The bike won't change much from here. Tweaking the hand position will happen over time. Not crazy about the Monkeybar looks: in the sun it has a brown sheen. On a rig of true neutral hues...not so nice. I’ll use it for while to see where I want to go. The bar is a 26" and the road bike was 18" so I'm narrowing the grip & controls position on the bars. I have never been a fan of mountain bike wide bars and the "extra control" that is supposed to give you. There just isn't that much effort needed to steer a bike, especially on pave. I will proceed accordingly. Once that is dialed I will hit up my Syntace rep for some nice carbon bars and it will be sweet.

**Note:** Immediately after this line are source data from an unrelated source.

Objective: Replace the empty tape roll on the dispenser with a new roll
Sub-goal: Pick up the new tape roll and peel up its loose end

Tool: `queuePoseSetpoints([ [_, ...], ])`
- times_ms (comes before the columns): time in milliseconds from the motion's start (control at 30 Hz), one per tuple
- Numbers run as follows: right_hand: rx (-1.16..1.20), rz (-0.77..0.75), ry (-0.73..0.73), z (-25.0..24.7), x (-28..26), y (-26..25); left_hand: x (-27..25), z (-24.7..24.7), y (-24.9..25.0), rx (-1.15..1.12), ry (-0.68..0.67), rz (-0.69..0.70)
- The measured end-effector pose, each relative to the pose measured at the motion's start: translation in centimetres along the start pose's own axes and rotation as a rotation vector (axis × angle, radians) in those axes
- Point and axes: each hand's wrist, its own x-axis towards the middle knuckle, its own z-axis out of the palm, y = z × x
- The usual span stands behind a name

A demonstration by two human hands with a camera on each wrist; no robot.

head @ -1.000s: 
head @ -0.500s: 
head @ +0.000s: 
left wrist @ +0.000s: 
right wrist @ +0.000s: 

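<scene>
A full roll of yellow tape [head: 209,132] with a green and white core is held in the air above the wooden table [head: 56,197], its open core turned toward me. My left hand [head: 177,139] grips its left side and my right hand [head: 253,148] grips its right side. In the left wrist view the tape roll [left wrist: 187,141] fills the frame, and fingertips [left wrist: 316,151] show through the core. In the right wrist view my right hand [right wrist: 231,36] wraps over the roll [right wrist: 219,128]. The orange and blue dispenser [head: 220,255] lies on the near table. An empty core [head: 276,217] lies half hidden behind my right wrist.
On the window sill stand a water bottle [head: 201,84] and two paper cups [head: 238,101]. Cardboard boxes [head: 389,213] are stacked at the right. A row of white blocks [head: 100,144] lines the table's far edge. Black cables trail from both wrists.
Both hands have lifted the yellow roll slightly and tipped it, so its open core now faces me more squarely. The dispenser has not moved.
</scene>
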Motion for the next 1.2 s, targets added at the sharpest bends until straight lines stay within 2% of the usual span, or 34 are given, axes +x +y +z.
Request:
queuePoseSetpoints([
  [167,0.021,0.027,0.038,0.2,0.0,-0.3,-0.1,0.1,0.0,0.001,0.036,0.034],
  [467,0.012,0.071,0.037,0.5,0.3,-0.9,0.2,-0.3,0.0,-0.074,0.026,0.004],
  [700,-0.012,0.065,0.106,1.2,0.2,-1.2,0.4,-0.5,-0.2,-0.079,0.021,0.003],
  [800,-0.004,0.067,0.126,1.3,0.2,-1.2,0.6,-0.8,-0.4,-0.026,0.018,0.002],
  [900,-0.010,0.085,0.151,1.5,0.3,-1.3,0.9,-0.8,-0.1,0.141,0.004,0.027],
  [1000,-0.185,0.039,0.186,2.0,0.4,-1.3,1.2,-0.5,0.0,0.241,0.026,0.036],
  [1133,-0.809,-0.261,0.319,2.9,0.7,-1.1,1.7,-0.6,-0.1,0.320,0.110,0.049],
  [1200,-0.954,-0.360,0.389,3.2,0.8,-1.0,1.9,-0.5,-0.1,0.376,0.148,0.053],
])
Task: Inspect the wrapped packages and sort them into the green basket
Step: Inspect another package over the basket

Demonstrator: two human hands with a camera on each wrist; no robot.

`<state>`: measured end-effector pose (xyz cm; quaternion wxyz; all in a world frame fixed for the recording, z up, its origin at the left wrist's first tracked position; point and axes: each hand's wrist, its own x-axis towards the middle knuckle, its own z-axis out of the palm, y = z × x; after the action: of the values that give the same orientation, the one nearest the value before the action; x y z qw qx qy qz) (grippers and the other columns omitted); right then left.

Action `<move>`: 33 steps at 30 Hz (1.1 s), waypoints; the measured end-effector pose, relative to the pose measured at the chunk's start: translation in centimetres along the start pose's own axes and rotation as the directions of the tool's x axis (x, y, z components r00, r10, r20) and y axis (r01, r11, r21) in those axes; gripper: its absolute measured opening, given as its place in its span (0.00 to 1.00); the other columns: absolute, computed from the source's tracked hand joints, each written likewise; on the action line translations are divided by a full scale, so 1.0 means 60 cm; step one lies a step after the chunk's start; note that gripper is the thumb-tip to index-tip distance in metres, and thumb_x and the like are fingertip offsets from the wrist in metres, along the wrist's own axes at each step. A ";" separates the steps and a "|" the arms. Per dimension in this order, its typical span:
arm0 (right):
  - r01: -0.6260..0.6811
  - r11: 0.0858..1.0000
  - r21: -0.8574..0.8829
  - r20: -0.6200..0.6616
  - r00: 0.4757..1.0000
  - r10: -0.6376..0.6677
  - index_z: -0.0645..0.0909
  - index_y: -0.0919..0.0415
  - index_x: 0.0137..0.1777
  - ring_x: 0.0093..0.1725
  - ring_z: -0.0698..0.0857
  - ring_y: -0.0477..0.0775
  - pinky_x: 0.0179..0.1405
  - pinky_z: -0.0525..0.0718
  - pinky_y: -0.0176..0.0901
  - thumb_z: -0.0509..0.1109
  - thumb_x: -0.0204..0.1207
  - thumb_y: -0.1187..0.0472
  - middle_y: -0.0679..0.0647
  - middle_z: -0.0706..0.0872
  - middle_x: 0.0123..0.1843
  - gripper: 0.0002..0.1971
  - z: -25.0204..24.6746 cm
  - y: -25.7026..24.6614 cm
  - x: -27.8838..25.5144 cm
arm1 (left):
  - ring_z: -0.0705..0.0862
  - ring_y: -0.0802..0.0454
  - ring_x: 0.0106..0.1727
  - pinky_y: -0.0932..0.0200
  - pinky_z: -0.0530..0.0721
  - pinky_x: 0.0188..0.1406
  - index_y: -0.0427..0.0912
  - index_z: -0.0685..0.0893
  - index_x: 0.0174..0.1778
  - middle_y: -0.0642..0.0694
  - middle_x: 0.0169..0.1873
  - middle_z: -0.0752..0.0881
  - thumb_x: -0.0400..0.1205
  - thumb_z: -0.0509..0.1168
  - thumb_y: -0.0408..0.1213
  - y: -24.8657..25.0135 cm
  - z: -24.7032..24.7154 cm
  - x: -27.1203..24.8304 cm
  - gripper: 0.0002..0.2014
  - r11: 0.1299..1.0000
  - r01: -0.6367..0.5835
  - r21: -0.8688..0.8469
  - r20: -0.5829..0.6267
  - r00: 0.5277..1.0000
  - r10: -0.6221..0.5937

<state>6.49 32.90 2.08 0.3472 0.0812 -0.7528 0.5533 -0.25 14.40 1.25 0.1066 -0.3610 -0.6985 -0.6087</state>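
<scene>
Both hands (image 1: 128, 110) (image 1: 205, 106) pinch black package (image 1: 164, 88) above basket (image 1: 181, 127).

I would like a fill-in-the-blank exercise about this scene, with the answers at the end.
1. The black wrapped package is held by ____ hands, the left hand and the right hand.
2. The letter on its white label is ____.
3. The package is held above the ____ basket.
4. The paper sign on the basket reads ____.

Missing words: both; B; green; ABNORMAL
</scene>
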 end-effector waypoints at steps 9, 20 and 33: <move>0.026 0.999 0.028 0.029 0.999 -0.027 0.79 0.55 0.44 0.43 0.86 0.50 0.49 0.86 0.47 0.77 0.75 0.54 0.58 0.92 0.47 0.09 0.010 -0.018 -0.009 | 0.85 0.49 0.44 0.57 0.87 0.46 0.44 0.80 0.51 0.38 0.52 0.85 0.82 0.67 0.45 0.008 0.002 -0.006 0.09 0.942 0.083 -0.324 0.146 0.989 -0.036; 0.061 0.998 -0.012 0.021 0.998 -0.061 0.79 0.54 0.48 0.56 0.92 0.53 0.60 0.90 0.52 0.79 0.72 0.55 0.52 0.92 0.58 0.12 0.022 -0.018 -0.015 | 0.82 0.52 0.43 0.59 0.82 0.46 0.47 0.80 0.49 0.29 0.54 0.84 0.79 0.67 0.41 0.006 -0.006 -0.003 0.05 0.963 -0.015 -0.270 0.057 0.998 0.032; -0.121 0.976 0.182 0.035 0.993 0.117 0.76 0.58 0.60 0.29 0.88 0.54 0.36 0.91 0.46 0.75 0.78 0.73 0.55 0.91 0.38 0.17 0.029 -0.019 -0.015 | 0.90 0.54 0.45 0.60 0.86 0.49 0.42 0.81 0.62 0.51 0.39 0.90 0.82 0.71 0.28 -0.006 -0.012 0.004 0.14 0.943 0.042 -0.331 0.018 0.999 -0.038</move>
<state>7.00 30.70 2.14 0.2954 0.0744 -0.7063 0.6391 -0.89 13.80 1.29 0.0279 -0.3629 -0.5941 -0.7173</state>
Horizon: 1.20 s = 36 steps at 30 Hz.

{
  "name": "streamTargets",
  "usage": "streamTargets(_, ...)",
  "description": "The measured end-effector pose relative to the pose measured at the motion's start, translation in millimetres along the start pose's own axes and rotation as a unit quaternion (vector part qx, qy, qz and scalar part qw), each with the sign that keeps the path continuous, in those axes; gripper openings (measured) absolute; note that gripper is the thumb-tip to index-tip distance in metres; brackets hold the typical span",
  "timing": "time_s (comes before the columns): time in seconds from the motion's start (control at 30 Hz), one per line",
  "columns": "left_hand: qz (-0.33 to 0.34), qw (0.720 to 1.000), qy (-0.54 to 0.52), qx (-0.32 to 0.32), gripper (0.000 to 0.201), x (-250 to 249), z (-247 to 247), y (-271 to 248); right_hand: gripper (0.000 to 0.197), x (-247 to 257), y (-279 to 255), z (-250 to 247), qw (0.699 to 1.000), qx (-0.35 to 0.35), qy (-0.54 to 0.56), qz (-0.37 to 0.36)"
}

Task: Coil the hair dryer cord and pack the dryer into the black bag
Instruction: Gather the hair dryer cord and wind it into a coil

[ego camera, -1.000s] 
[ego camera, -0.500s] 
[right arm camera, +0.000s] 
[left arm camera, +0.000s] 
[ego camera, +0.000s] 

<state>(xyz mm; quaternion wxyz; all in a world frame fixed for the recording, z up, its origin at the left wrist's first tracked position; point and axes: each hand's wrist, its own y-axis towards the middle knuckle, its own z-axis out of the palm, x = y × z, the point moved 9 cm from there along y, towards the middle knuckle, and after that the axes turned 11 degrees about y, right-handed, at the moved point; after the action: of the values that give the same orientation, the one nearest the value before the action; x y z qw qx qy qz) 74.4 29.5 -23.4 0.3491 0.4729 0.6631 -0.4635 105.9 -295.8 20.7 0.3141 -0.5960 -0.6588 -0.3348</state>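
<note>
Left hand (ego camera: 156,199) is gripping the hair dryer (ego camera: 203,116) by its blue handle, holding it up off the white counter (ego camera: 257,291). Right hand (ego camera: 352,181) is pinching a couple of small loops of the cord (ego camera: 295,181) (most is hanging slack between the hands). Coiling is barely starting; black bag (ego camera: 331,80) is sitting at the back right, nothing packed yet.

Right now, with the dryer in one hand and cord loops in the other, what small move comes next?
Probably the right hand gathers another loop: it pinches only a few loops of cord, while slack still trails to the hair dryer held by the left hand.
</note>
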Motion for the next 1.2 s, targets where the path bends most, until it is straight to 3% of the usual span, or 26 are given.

Jeez, this is one quick bike, racy; a gas to ride in town but 40 miles was very pleasant, too. The Tiagra conversion is solid, the bike handles well. I was charmed carrying the Floubaix up the stairs; light at about 19 lbs. This has been a very satisfying conversion for about $100. I am confidently moving forward and have prepped the Sirrus for sale.

Thanks for all of your support.


----------



## juno (Jul 18, 2008)

Hey Michael!

It is funny how things work out! I also have a Sirrus Sport (2007 version which is the current Expert)
It's a gas to ride in the streets, commute and light off road bike paths and such. Fits some pretty big tires!
Fast flatbar bikes are a blast to ride! Folks don't know what they are missing. I was looking to get a full carbon flat bar bike. No one carries one around here, its all elitist drop bar bikies who look at me like I have three heads. One shop understood and had an 7.7 fx but I didn't like the idea of 2k for low end components. It was a gas to ride though. So I picked up an 08 Roubaix Comp compact that still had the original rubber, less then 1000 miles on the bike. 900 shipped. It has Ultegra 6700 Sti shifters and rear D with 105 brakes and front D. 105 compact crank. 
So I do some searching and come across your threads here and on MTB. Ha. Same bikes, same idea. Haven't pulled the trigger on the Tiagra shifters yet. Put a 120 mm 30 degree ritchies stem on for now and running the bars tilted up a little until I get the shifters and pick a bar.
How is the Floubaix 3 months down the road now? What tires are you running on her? Did you pick a permanent bar yet?

PS, thinking about putting an Alfine 11 on the Sirrus and dropping the triple to a single. I really like the bike, I have some 35's I can toss on there and do some light off road. 

Even thinking of going to a flat bar on my Ti cyclocross bike, but that is 11 speed 6800. Hate to give up a gear!!!


----------



## Berkeley Michael (Jul 21, 2002)

The Floubaix is total win. The Tiagra is crisp and clean. I have not changed bars yet as the Monkeylite is fine, just not as pretty as I would like. I do miss the rack mounts and the nice bags I had for locks/cables, and stuff. I use a camelback without a bladder. I do not miss the weight in the back at all, though.

The tires are some 32 Conti's with gum walls I won somewhere and they are fine.

As for the Sirrus? The Floubaix redefines the street experience and the Sirrus is not even close. The Sirrus has been put up for sale 2 times but I get nothing but $400 offers, which I consider a low-ball for an essentially perfect bike.


----------



## juno (Jul 18, 2008)

Thanks for the update!
Sorry to hear you cant get a decent price for the Sirrus. I will likely keep mine. I am pretty fond of it and get a sentimental attachment for bikes! Looking forward to transitioning to Floubaix!

You should trademark that BTW!


----------



## Lombard (May 8, 2014)

Berkeley Michael said:


> I do miss the rack mounts and the nice bags I had for locks/cables, and stuff.


This may solve your problem:

http://www.amazon.com/Topeak-Beam-R...d=1407761631&sr=1-3&keywords=topeak+beam+rack

Amazon.com : MTX Trunk Bag EX with rigid molded panels : Bike Panniers And Rack Trunks : Sports & Outdoors

The Topeak Beam Rack system is attached entirely to your seat post. It will work as long as your seat post isn't carbon. I use this for all my bikes.


----------



## juno (Jul 18, 2008)

Berkeley Michael said:


> I do miss the rack mounts and the nice bags I had for locks/cables, and stuff.


Michael,

Axiom makes a rack which uses the axle and the rear brake mount if you are interested. I picked up one for mine. Pretty light, a little narrow.

Axiom Streamliner Road DLX Rack - Racks


----------